* [INSTRUCTIONS TO FOLLOW] Look for the word "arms" in the data below, and copy every line that holds it.

* [RECORDED DATA]
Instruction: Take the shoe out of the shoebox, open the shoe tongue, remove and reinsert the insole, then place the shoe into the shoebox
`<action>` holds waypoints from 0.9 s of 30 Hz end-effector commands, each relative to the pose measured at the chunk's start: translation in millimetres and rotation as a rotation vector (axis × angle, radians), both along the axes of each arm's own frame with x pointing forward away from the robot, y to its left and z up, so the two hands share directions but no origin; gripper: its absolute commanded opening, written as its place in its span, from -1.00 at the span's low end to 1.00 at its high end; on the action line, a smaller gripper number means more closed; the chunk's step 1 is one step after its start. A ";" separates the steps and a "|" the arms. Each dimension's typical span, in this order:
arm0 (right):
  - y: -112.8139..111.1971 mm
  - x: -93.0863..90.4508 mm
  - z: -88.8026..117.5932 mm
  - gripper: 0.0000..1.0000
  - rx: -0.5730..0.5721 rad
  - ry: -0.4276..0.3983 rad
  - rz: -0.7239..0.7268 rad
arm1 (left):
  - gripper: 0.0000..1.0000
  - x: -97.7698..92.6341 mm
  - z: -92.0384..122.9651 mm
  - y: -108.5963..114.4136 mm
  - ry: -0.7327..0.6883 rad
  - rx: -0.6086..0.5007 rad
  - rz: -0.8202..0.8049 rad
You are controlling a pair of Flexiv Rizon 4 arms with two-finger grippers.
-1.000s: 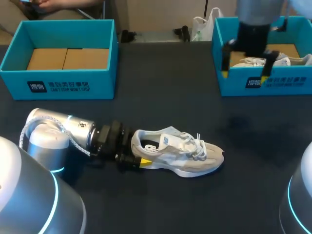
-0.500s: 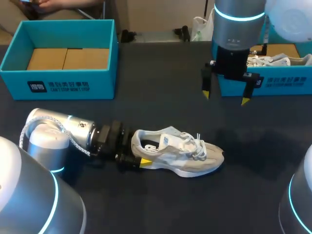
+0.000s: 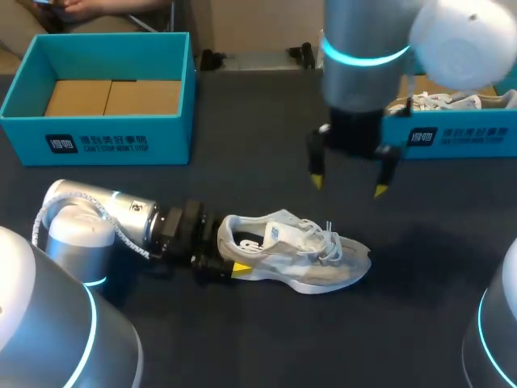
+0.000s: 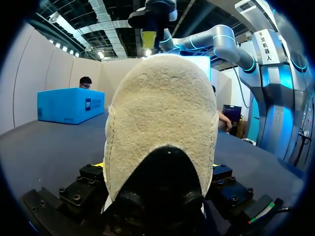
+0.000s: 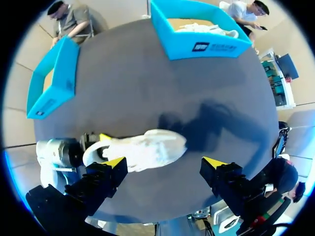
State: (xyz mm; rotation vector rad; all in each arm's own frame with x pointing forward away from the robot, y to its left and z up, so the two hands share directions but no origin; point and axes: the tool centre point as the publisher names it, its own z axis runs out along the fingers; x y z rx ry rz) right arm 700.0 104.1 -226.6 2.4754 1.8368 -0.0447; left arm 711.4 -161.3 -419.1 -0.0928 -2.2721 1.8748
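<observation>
The grey-and-white shoe (image 3: 303, 260) lies on its sole on the dark table, toe pointing right, laces and tongue up. My left gripper (image 3: 230, 252) lies low along the table at the heel, its fingers pressed on both sides of it. In the left wrist view the suede heel (image 4: 162, 123) fills the space between the finger blocks of this gripper (image 4: 160, 173). My right gripper (image 3: 347, 184) hangs open above and just behind the shoe's laces, holding nothing. From the right wrist the shoe (image 5: 147, 146) lies below and ahead of the open right gripper (image 5: 163, 162).
A teal shoebox (image 3: 452, 139) at the back right holds a second shoe (image 3: 443, 100). Another teal box (image 3: 105, 139) with a cardboard floor stands at the back left. Bare table lies between the boxes and in front of the shoe.
My right arm has swung from over the right shoebox leftward and nearer, ending above the shoe. The left arm and the shoe have not moved.
</observation>
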 end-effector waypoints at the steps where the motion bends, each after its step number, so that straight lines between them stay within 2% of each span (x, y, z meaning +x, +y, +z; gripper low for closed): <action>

* [OUTPUT OF THE EXERCISE]
`<action>` holds waypoints from 0.9 s of 30 Hz end-effector commands, each relative to the pose measured at the chunk's start: translation in millimetres and rotation as a rotation vector (axis × angle, radians), both along the axes of each arm's own frame with x pointing forward away from the robot, y to its left and z up, so the two hands share directions but no origin; gripper: its absolute commanded opening, written as its place in its span, from -1.00 at the span's low end to 1.00 at its high end; on the action line, a smaller gripper number means more closed; the chunk's step 1 is one step after its start. A ";" separates the steps and a "|" the arms. Each dimension's typical span, in this order:
You are controlling a pair of Flexiv Rizon 4 arms with two-finger grippers.

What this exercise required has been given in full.